According to Kelly, the way healthcare and medical best protocols are produced in large medical institutions, currently involves a group of highly experienced doctors and experts sitting around a table and discussing and sharing different protocols and outcomes, and then deciding on best practice based on that.
"Think about having a very intelligent Watson at that table, as not only a resource to search massive amounts of data and statistical rankings of different protocols. But actually being able to say: 'You decided that this was the best protocol, but let me tell you why you would probably want to reconsider that.'
"It might actually be able to debate and present new information to decision-makers. That will have a profound impact on the role of IT in literally every industry."
In terms of the next generation of cognitive computing and Watson 2.0, Kelly says IBM is doing some advanced research based on studies of the human brain.
"We're trying to understand the patterns within the brain. Neurons and synapses are not a clear network compared to the way we structure today's computers with 1s and 0s on a bunch of layers of capabilities.

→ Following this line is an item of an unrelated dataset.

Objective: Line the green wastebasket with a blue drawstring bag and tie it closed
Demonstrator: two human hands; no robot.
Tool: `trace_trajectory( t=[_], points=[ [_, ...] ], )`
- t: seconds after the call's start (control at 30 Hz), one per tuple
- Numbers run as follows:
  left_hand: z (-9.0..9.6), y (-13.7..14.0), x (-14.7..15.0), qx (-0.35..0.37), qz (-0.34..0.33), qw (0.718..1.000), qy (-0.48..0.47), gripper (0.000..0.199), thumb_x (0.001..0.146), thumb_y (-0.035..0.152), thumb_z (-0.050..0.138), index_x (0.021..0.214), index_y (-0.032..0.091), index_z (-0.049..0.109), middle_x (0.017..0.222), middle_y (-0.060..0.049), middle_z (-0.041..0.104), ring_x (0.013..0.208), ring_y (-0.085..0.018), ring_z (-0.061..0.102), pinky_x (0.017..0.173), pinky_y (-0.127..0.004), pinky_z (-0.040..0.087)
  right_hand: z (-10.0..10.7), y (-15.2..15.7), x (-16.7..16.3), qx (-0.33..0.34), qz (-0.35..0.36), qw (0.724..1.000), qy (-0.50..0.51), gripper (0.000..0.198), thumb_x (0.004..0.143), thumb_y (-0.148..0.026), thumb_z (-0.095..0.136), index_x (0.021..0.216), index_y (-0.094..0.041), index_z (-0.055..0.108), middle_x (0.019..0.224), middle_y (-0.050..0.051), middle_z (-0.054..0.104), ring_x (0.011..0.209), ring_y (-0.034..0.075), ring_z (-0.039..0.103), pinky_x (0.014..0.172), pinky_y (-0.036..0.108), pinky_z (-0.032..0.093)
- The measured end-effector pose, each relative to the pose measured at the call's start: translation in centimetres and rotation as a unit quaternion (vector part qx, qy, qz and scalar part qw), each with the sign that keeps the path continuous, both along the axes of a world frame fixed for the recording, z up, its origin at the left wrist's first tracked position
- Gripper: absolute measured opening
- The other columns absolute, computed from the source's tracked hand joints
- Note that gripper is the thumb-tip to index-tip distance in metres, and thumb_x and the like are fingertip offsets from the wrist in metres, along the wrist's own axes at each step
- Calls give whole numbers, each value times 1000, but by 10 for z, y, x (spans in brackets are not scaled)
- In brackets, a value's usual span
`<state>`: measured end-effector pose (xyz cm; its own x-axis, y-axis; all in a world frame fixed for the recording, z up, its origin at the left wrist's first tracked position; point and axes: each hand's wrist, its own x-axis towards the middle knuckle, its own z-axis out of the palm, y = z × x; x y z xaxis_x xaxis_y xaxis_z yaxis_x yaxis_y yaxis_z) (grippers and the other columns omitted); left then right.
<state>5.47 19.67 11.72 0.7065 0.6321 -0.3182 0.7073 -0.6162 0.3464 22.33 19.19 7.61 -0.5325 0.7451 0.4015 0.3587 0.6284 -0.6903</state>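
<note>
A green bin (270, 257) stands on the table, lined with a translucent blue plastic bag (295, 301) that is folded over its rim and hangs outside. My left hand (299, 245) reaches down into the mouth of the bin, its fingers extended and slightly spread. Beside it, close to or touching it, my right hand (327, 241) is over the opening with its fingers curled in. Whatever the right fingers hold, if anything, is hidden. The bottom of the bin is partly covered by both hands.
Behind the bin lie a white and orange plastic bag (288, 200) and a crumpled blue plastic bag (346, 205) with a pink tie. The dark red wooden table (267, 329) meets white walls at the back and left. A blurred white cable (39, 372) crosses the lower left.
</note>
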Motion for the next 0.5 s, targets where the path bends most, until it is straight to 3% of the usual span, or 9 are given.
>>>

"We are trying to physically produce a new underlying structure for a computer system that will be truly cognitive. We will still be off by about three orders of magnitude in terms of the density of synapses and neurons in the human brain; we'll also still be off by about two orders of magnitude in terms of power consumption. But this will give us, literally by the end of this year, a new platform upon which to experiment in learning techniques and new architectures that are based on these massive networks rather than traditional computing architectures."
Kelly says so far the system is capable of recognising simple images, numbers and letters. "This is all with no programming - just pure learning. We think it is possible to build a very interesting architecture that will be more human-like and more biologically inspired than what we've built in the past with brute force.
"By the end of the year, we will have an extremely powerful chip and when it's all said and done we will put hundreds of these devices together into something like a box and hopefully we will have a device that will be a truly learning system and one that is the next step in the era of cognitive computing."